# [REQUIREMENT]
With pictures left out, retype the lines from the start of the records through the one that contains "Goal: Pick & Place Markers".

▼▼▼

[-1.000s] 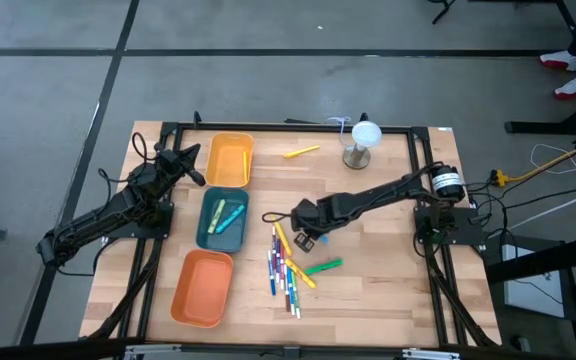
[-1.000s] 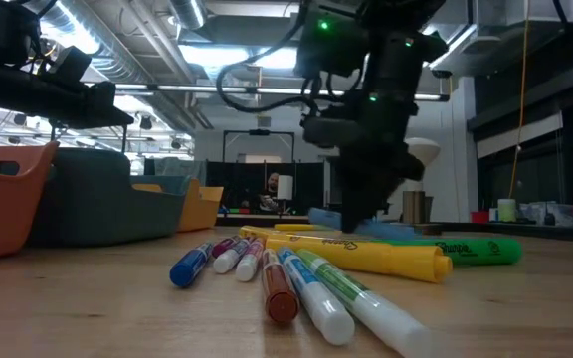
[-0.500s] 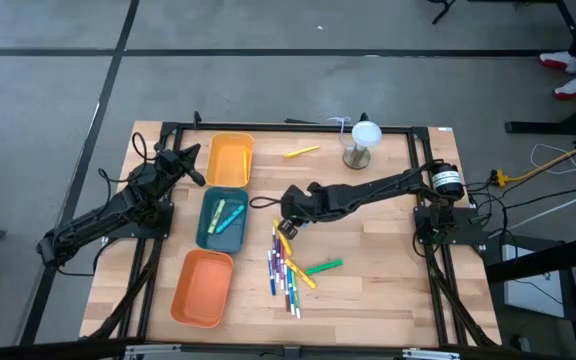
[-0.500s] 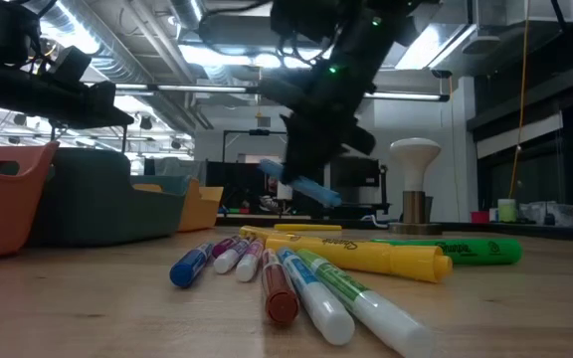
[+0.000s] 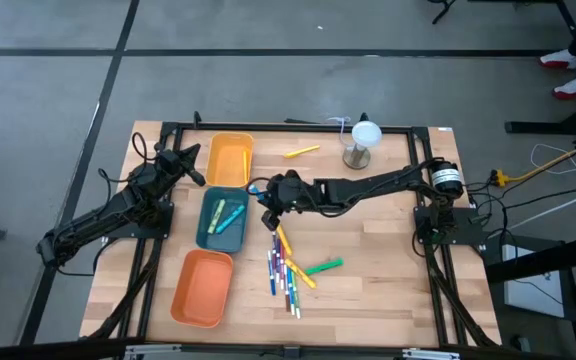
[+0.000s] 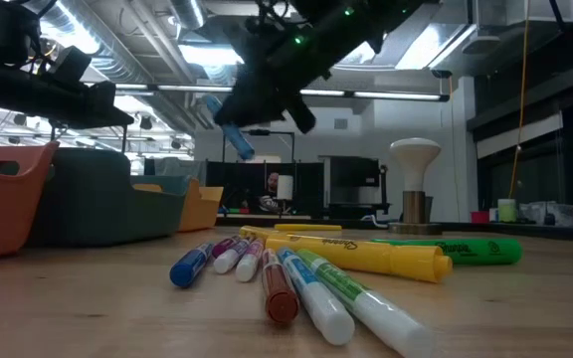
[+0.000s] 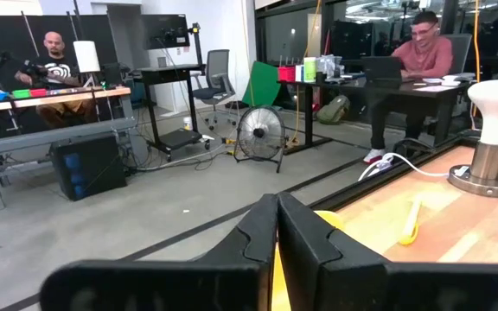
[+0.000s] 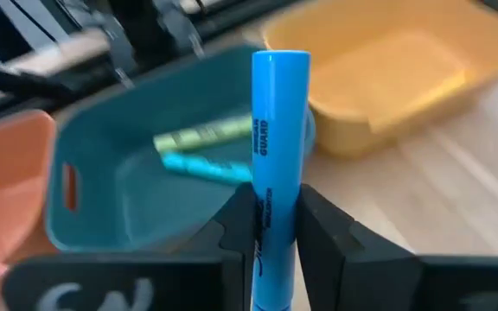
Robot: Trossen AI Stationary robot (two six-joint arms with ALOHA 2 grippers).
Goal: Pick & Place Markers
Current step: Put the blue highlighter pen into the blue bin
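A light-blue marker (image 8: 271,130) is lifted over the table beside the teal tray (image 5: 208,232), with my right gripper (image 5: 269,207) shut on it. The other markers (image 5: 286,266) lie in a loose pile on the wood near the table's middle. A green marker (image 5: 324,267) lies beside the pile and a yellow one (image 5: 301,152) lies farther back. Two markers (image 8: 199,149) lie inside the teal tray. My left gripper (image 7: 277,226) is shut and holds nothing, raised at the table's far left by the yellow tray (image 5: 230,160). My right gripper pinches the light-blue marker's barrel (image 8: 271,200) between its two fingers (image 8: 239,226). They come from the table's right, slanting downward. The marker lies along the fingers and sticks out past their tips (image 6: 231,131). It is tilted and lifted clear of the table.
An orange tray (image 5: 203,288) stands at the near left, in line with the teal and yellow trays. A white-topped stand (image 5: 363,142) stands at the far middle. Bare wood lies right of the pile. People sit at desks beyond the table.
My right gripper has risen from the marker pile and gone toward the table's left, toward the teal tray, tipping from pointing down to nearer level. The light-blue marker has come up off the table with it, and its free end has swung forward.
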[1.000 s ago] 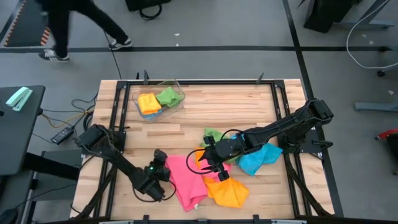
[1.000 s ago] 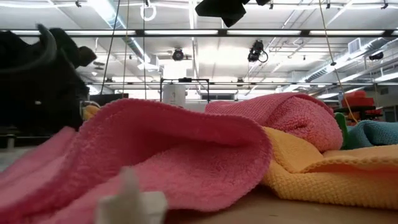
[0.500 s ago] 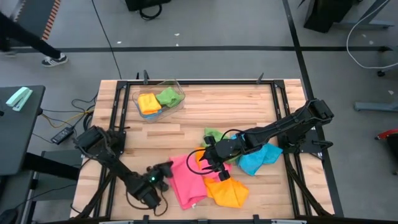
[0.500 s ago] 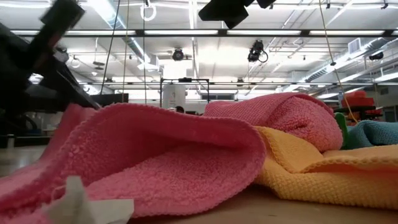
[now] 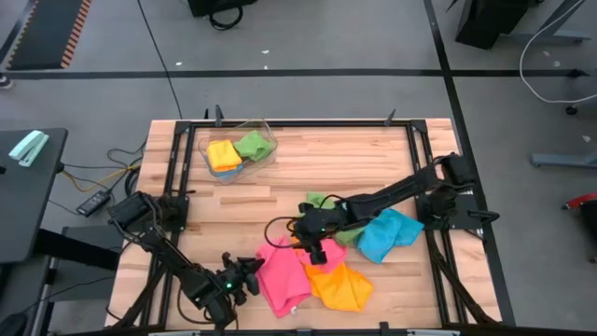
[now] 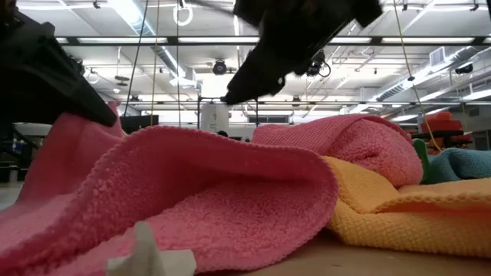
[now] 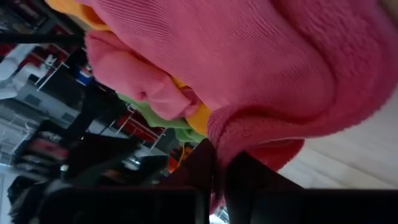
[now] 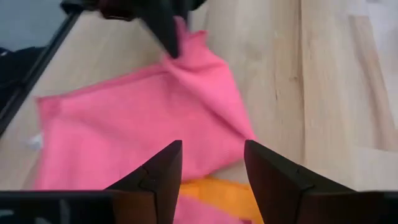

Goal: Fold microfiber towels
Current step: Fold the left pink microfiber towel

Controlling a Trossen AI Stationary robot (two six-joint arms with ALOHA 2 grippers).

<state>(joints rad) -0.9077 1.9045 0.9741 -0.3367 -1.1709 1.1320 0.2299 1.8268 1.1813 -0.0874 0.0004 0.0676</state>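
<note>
A pink microfiber towel point(image 5: 282, 275) lies crumpled near the table's front edge. It partly overlaps an orange-yellow towel point(image 5: 341, 287) on its right. A blue towel point(image 5: 387, 233) and a green one point(image 5: 322, 202) lie farther back. My left gripper point(image 5: 250, 273) is at the pink towel's left side and is shut on it. My right gripper point(image 8: 211, 167) hangs open above the pink towel point(image 8: 137, 118) and touches nothing. My left gripper pinches the pink towel's left corner point(image 8: 188, 38) between its two fingers, where a doubled edge point(image 7: 219, 144) runs in between them. The fingers come nearly level from the table's left. That corner point(image 6: 77, 134) stands raised, while the rest of the towel lies on the table.
A clear plastic bin point(image 5: 239, 149) at the back left holds an orange and a green cloth. Bare wood lies between the bin and the heap of towels. A black frame rail point(image 5: 308, 122) runs around the table.
My left gripper has rolled over and shifted toward the table's near edge. The pink towel's left corner now stands higher than before, while its body stays put. My right gripper has come down toward the pink towel and a little toward the table's left, still open.
</note>
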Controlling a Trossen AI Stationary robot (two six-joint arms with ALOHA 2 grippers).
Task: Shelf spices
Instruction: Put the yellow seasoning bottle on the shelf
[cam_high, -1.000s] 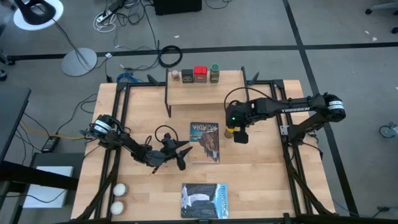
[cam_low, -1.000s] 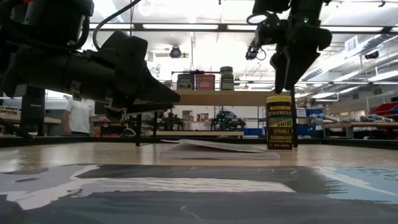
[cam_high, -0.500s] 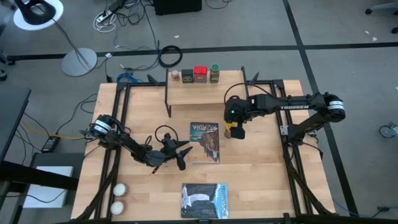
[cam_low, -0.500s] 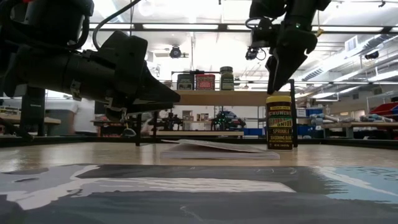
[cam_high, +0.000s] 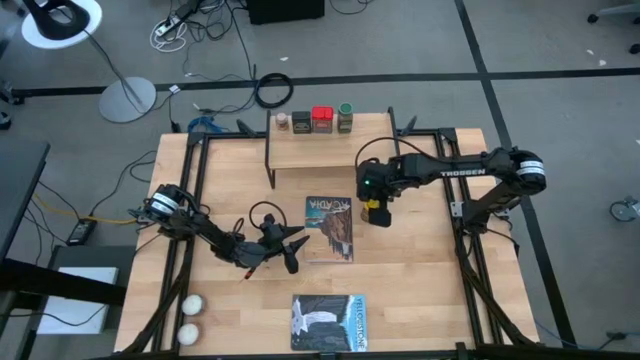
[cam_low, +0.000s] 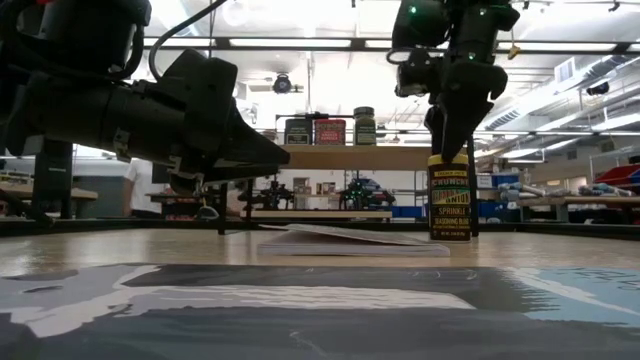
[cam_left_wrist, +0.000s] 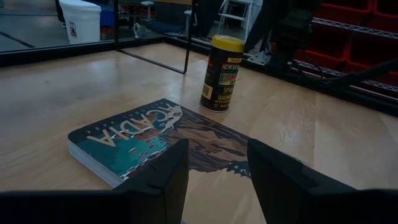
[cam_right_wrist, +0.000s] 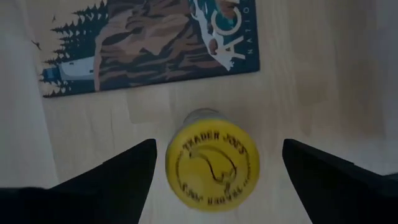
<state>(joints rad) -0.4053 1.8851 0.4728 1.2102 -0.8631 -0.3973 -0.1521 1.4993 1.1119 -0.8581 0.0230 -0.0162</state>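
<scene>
the right gripper (cam_right_wrist: 211, 163) has slid across and down until it sits straight above the yellow-lidded jar (cam_right_wrist: 212, 167), jaws spread wide on either side, not yet touching. the jar stands on the surface (cam_high: 420, 250) beside the book (cam_high: 330, 228); four spices already line the shelf (cam_high: 315, 150). the left gripper (cam_left_wrist: 214, 180) waits part-open, empty.

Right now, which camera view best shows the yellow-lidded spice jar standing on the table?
The left wrist view: the yellow-lidded spice jar stands unobstructed, lid and label both visible. The right wrist view shows only its lid from above, the low view its label under the right pincer, and the high view hides it.
</scene>
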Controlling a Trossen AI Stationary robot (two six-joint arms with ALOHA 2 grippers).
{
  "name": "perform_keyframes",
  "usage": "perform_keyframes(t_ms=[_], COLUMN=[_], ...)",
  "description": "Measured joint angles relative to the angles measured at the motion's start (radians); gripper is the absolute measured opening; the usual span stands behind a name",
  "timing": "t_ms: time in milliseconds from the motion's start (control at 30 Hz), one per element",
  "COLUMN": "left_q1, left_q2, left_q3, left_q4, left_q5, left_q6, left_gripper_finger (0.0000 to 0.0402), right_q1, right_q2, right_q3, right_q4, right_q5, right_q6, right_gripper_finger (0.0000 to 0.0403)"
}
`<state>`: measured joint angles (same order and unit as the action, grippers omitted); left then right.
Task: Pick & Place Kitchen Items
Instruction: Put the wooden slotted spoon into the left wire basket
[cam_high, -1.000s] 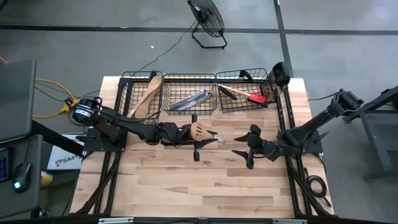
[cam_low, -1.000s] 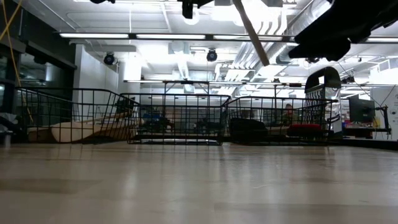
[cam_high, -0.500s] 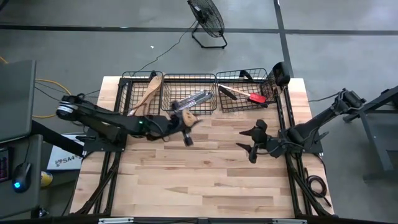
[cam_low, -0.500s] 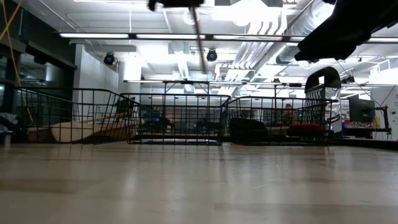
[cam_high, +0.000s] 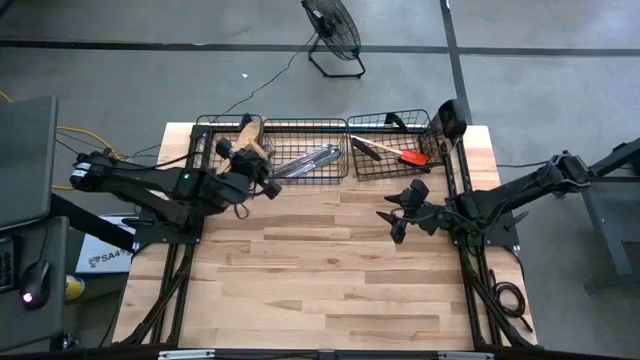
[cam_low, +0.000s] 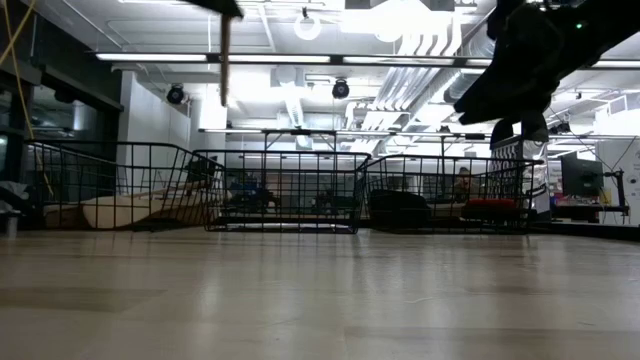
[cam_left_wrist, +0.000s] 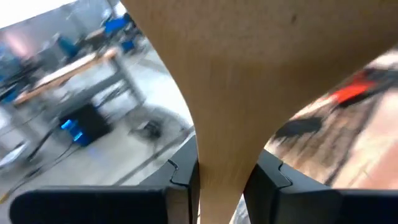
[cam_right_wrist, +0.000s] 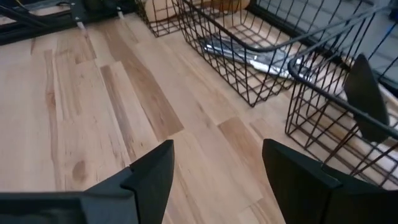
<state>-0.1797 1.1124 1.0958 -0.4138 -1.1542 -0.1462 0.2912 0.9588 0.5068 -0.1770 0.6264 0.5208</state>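
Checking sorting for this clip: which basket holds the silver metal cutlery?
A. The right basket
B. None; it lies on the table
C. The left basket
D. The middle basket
D: in the high view the silver cutlery lies inside the middle basket, between the other two.

No legible text, seemingly
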Motion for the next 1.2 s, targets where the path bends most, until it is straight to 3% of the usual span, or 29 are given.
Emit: perform_keyframes(t_ms=[233, 467, 1067, 1200], left_q1=[0.156, 0.352, 0.694, 0.74], left_q2=[0.003, 0.003, 0.026, 0.041], left_q3=[-0.001, -0.001, -0.001, -0.001], left_q4=[-0.336, -0.512, -0.734, -0.755], left_q5=[0.007, 0.163, 0.595, 0.625], left_q6=[-0.294, -0.441, -0.49, -0.489], left_gripper_finger=[0.0077, 0.0077, 0.0077, 0.0077], right_q1=[-0.093, -0.156, -0.23, -0.229], right_q2=[0.0, 0.0, -0.051, -0.064], right_q3=[0.0, 0.0, 0.0, 0.0], right_q4=[0.0, 0.0, 0.001, 0.001], right_q5=[-0.09, -0.138, -0.214, -0.21], right_q6=[0.004, 0.003, 0.0, -0.01], right_gripper_finger=[0.0236, 0.0236, 0.0236, 0.0236])
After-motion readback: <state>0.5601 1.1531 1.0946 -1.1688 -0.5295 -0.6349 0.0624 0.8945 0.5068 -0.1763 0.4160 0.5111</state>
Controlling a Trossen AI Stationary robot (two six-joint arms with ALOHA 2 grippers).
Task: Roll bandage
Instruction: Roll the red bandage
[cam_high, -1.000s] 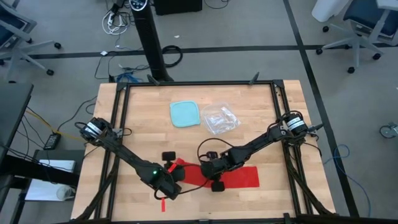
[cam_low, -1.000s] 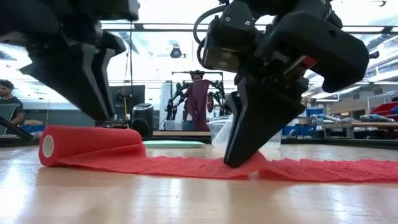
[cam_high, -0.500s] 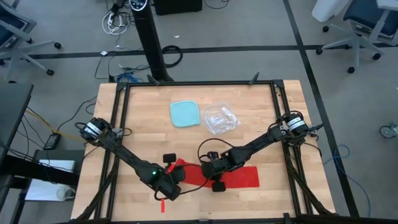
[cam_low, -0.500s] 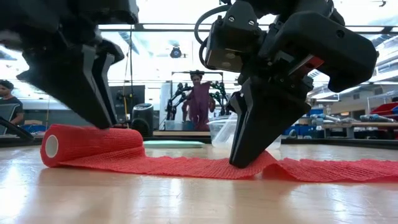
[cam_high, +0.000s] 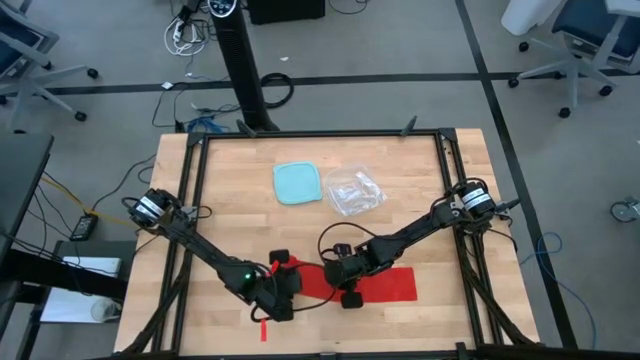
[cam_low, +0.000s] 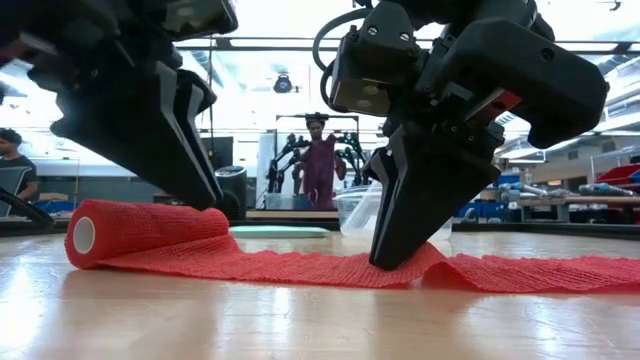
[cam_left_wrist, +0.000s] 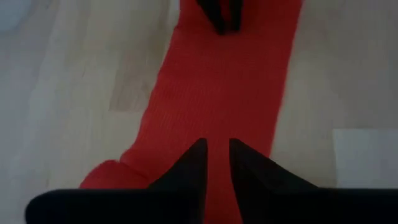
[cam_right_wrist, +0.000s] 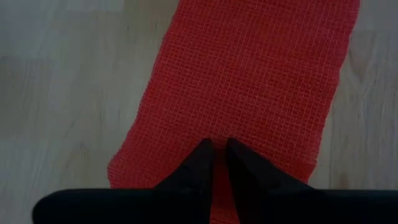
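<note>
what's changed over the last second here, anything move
The left gripper has shifted along the rolled end of the bandage toward the right gripper and now touches the roll. The right gripper stayed pressed on the flat strip, fingers nearly closed. The roll, blue container and plastic bag have not moved.

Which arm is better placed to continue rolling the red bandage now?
Left. Its tool sits at the rolled end of the bandage, while the right tool pins the flat strip down.

Right gripper (cam_right_wrist: 218, 149) (nearly closed) presses bandage (cam_right_wrist: 249, 81).
</note>
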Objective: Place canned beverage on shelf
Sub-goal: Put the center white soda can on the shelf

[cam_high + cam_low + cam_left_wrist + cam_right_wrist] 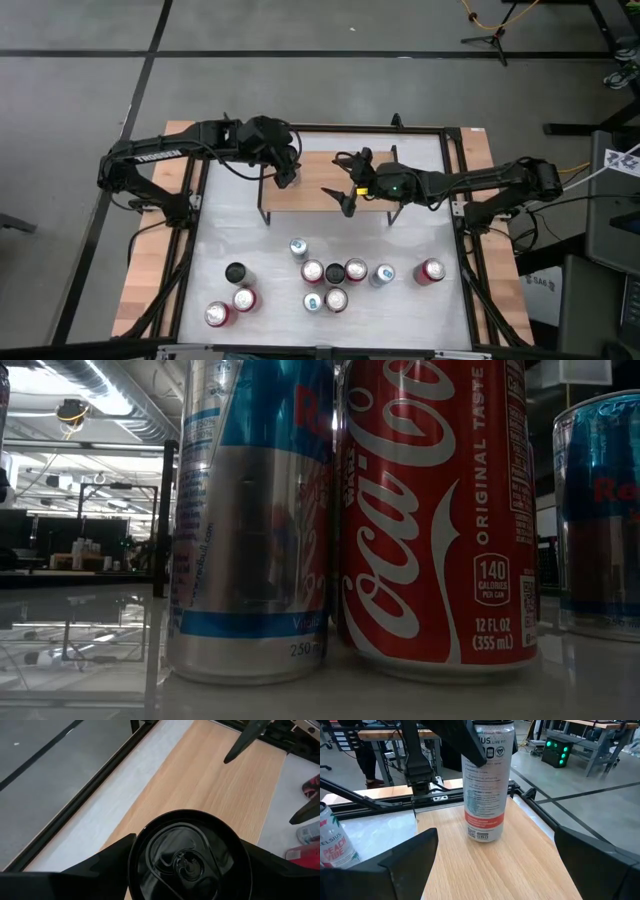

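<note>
A slim white can with an orange-red band and a black top (487, 785) stands upright on the left end of the shelf's light wood top (320, 172). My left gripper (287, 176) is over it and shut on it; seen from the left wrist, the can's black top (187, 855) sits between the two fingers. My right gripper (347, 183) hovers open over the middle of the shelf. It points at the can from the right, and nothing is between its fingers (410, 857). My left gripper has the can between its two fingers at the upper part of its sides (136, 854), one finger on each side, with no gap showing. One finger (470, 740) lies against the can near its top. The fingers slant down from the table's left. The can's base (484, 836) rests on the shelf.
Several cans stand on the white table in front of the shelf, among them a silver one (298, 247), a cluster (335, 272) and a red one (429, 271). A Red Bull can (250, 520) and a Coca-Cola can (435, 510) fill the low view.
</note>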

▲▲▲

# [YOUR SOLUTION]
[-1.000s] 
[-1.000s] 
[-0.500s] 
[-0.500s] 
[+0.000s] 
[+0.000s] 
[+0.000s] 
[+0.000s] 
Robot: Trossen AI Stationary robot (two six-joint arms with ALOHA 2 grippers).
Goal: Pick & Place Markers

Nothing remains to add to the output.